76. Eu égard à tout ce qui précède, la décision attaquée doit être annulée. Dans ces conditions, il n’est pas nécessaire pour la Cour de se prononcer sur les autres moyens invoqués par la République italienne et M. Donnici au soutien de leurs recours. Dès lors, les demandes de M. Donnici, formulées à titre subsidiaire, sont devenues sans objet.

(...)

Par ces motifs, la Cour (quatrième chambre) déclare et arrête:

1) La décision 2007/2121 (REG) du Parlement européen, du 24 mai 2007, sur la vérification des pouvoirs de Beniamino Donnici, est annulée.

2) Le Parlement européen est condamné aux dépens exposés par M. Donnici ainsi qu’à ceux exposés par la République italienne en tant que partie requérante.

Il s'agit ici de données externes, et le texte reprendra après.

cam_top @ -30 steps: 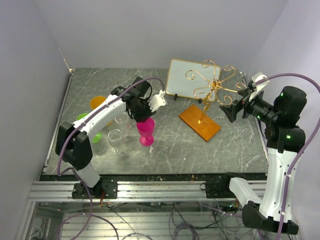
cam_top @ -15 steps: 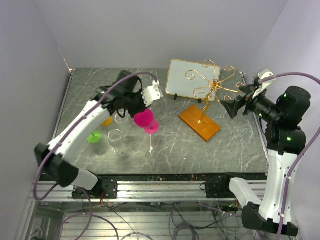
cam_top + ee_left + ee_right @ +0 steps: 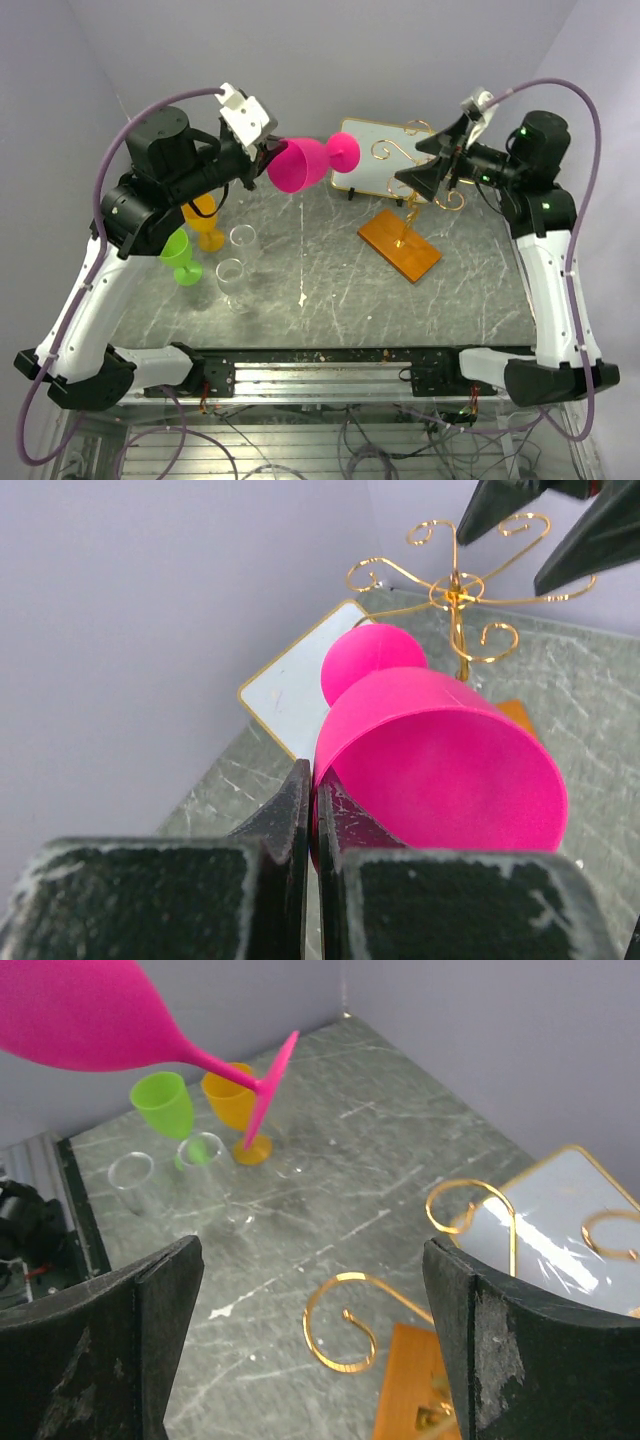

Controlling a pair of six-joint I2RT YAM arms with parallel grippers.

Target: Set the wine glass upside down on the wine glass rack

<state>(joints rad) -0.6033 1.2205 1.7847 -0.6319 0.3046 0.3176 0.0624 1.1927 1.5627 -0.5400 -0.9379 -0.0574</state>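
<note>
Fingers: left gripper [image 3: 312, 810] pinched almost flat on the rim wall of the wine glass [image 3: 300, 163]; right gripper [image 3: 422, 162] spread wide, empty, just beside the rack top.
Glass: aloft, lying sideways, foot pointing to 3 o'clock, short of the scrolls.
Rack: wine glass rack [image 3: 428, 178] at 3 o'clock of the glass, upright on its orange base.
Risk one: swivelling or slipping in that thin rim pinch during the flip.
Risk two: foot clipping a gold scroll or the open right fingers, rocking the stand.
Risk three: missing the slot, dropping near the mirror panel [image 3: 365, 170].
</note>
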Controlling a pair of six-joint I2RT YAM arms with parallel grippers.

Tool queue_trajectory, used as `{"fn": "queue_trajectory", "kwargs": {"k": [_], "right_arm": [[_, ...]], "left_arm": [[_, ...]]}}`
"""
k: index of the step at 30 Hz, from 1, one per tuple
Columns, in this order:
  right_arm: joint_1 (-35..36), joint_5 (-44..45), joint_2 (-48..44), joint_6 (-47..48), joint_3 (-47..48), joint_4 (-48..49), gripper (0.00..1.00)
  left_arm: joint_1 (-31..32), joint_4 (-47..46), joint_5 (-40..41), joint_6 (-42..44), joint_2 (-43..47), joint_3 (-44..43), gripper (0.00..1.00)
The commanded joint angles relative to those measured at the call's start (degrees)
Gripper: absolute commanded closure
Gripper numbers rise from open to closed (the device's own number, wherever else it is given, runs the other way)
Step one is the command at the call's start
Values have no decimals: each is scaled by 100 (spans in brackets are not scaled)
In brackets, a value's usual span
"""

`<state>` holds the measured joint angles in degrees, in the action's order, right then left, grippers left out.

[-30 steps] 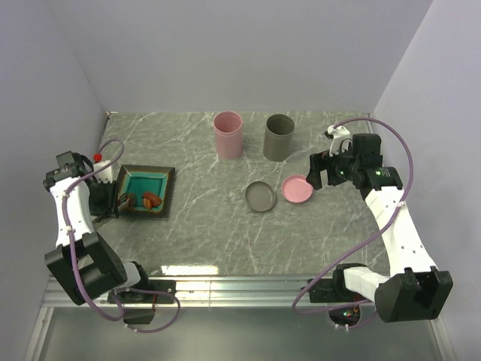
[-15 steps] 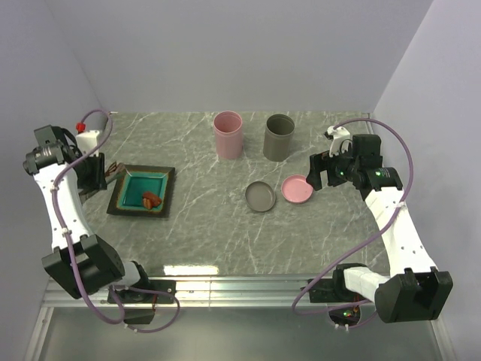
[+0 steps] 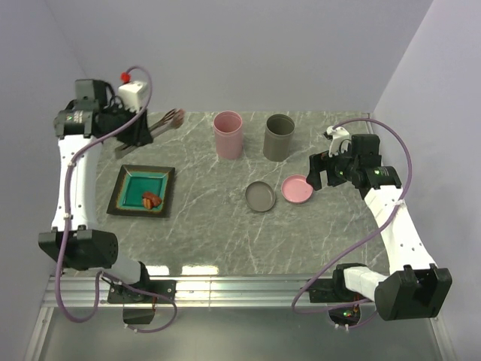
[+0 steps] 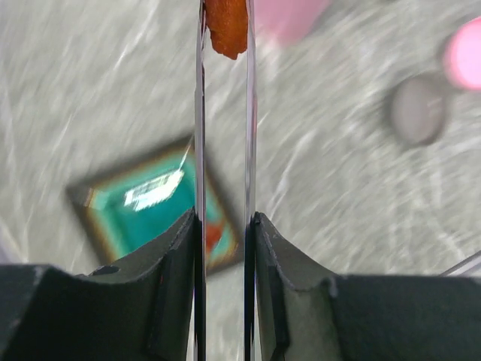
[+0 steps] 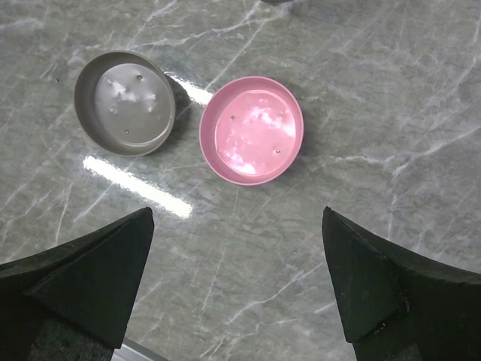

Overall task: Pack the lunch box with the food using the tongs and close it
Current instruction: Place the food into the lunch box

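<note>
My left gripper (image 3: 143, 129) is raised at the back left, shut on the grey tongs (image 3: 161, 122). In the left wrist view the two tong arms (image 4: 199, 135) run up between my fingers (image 4: 180, 256) and pinch an orange piece of food (image 4: 227, 26) at their tips. The teal tray (image 3: 128, 188) below holds red-brown food (image 3: 151, 199). The lunch box stands open as a pink pot (image 3: 228, 134) and a grey pot (image 3: 279, 137). My right gripper (image 5: 237, 214) hangs open above the table near the pink lid (image 5: 252, 129) and grey lid (image 5: 125, 103).
Both lids lie flat on the marble table, grey lid (image 3: 261, 196) left of pink lid (image 3: 297, 189), in front of the pots. Walls close the table at the back and both sides. The tongs' tip (image 3: 178, 115) points toward the pink pot.
My left arm has lifted from the tray and swung up toward the back, carrying the tongs with the orange piece. One piece fewer lies in the tray. The right arm has not moved.
</note>
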<state>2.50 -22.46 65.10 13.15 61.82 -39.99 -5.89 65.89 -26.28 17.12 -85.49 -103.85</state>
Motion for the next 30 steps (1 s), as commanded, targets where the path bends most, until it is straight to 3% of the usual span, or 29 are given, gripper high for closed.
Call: {"fn": "queue_trajectory", "kwargs": {"k": [1,10,14,24,30], "right_arm": [[31,189,55,21,234,0,0],[-214,462,327,-119,453,-70,0],[-619,32,495,-137,673,-237,0],[-830,22,530,-102,638,-229,0],[-839,13,574,-93,673,-229,0]], "left_arm": [[770,-716,-553,-596,-396,-653,78],[2451,-1850,-466,-1203,-1557,-1664,77],[2987,-2378,-439,-1326,-2127,-1848,77],[3401,-2651,-263,-1396,-3394,-2877,76],[3410,-2686,-132,-1326,-3658,-2843,76]]}}
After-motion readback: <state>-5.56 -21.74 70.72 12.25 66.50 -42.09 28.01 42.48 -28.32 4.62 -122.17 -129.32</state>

3) La République italienne en tant que partie intervenante, la République de Lettonie et M. Occhetto supportent leurs propres dépens. »

GRIEF

23.  Invoquant l’article 3 du Protocole no 1 à la Convention, le requérant se plaint de l’annulation de la décision du bureau électoral du 8 mai 2006.

EN DROIT

24.  Le requérant considère que l’annulation de la décision du bureau électoral du 8 mai 2006 a violé l’article 4 du règlement intérieur du Parlement européen et l’Acte portant élection des membres du Parlement européen au suffrage universel direct du 20 septembre 1976, ainsi que l’article 3 du Protocole no 1 à la Convention.

Cette dernière disposition se lit comme suit :

« Les Hautes Parties contractantes s’engagent à organiser, à des intervalles raisonnables, des élections libres au scrutin secret, dans les conditions qui assurent la libre expression de l’opinion du peuple sur le choix du corps législatif. »

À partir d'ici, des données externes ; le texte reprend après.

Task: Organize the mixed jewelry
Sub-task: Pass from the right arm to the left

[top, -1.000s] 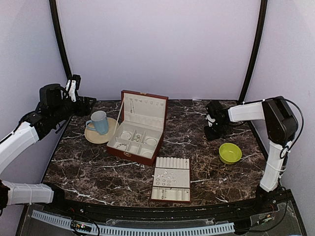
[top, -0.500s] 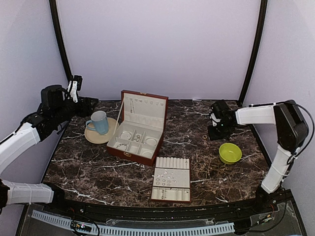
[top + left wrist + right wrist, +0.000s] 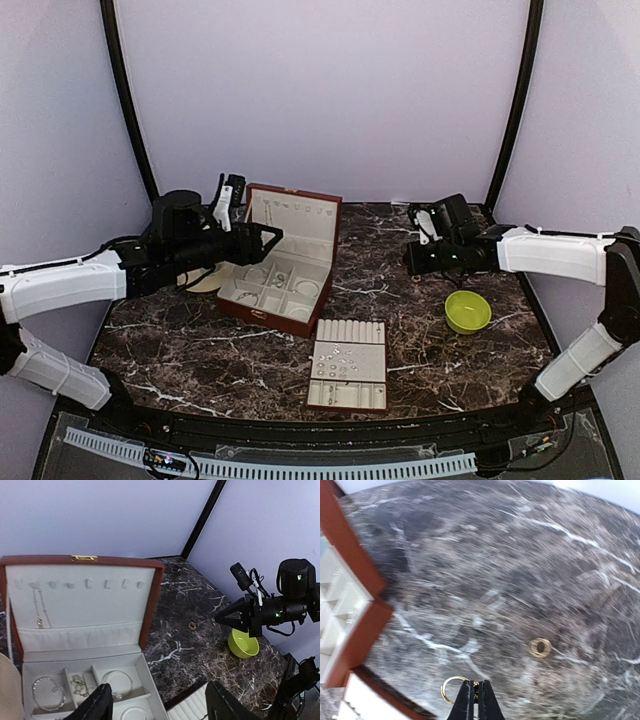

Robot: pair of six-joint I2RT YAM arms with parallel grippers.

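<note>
Your right gripper (image 3: 474,695), jaws together, seems to pinch a thin gold hoop (image 3: 451,687) over the far right of the table (image 3: 200,350), so the open jewelry box (image 3: 262,312) lies to its left, where your left gripper (image 3: 160,700) hovers spread and empty

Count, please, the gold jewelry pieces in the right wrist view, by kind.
ring, thick, lying loose on the table: 1
hoop, thin, at the tip of the shut right pincer: 1
Total: 2
</note>
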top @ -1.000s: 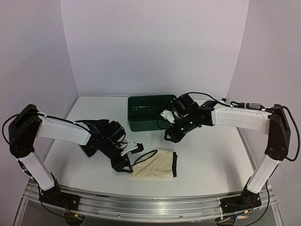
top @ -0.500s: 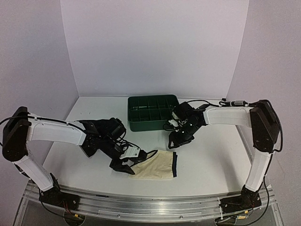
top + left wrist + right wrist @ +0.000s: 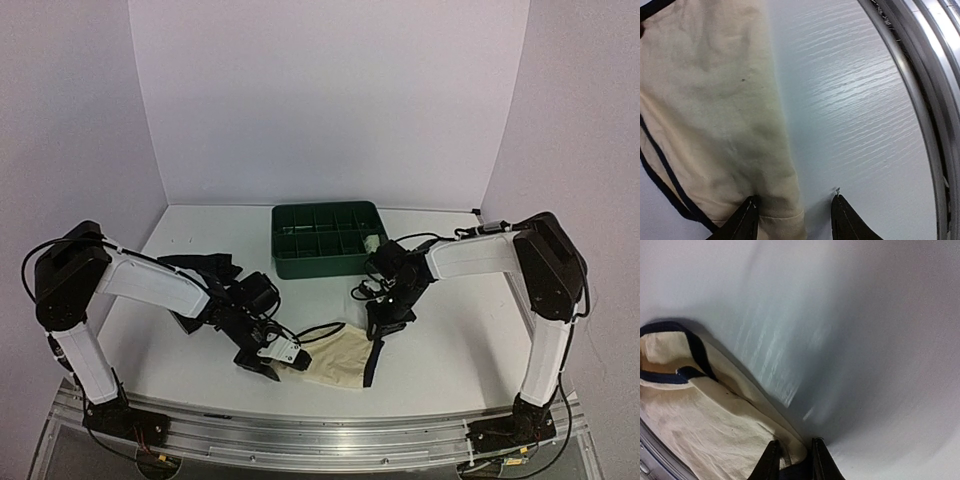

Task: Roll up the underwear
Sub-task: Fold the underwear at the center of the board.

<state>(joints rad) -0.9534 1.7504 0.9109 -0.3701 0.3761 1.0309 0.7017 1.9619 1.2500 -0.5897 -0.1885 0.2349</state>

25.  Le Gouvernement conteste cette thèse.

A.  Arguments des parties

1.  Le Gouvernement

26.  Le Gouvernement excipe tout d’abord de l’irrecevabilité de la requête au motif que le requérant ne peut se prétendre « victime », au sens de l’article 34 de la Convention, des faits qu’il dénonce. Il soutient que l’intéressé est à l’origine de la perte de son siège parlementaire, en raison de l’acte de renonciation que celui-ci a signé de son plein gré. Il estime que la présente affaire ne concerne pas une renonciation générale au droit d’être élu, mais seulement la renonciation à une position électorale à la suite d’un scrutin déterminé, et que cette affaire a donc trait à une situation précise, dans laquelle le requérant a exercé son droit à ne pas être élu, ce qui, aux yeux du Gouvernement, a entraîné des conséquences définitives. Il considère que le requérant ne peut reprocher aux autorités italiennes d’avoir pris acte du caractère « irrévocable » de sa renonciation, et qu’il a été « victime de sa propre décision ».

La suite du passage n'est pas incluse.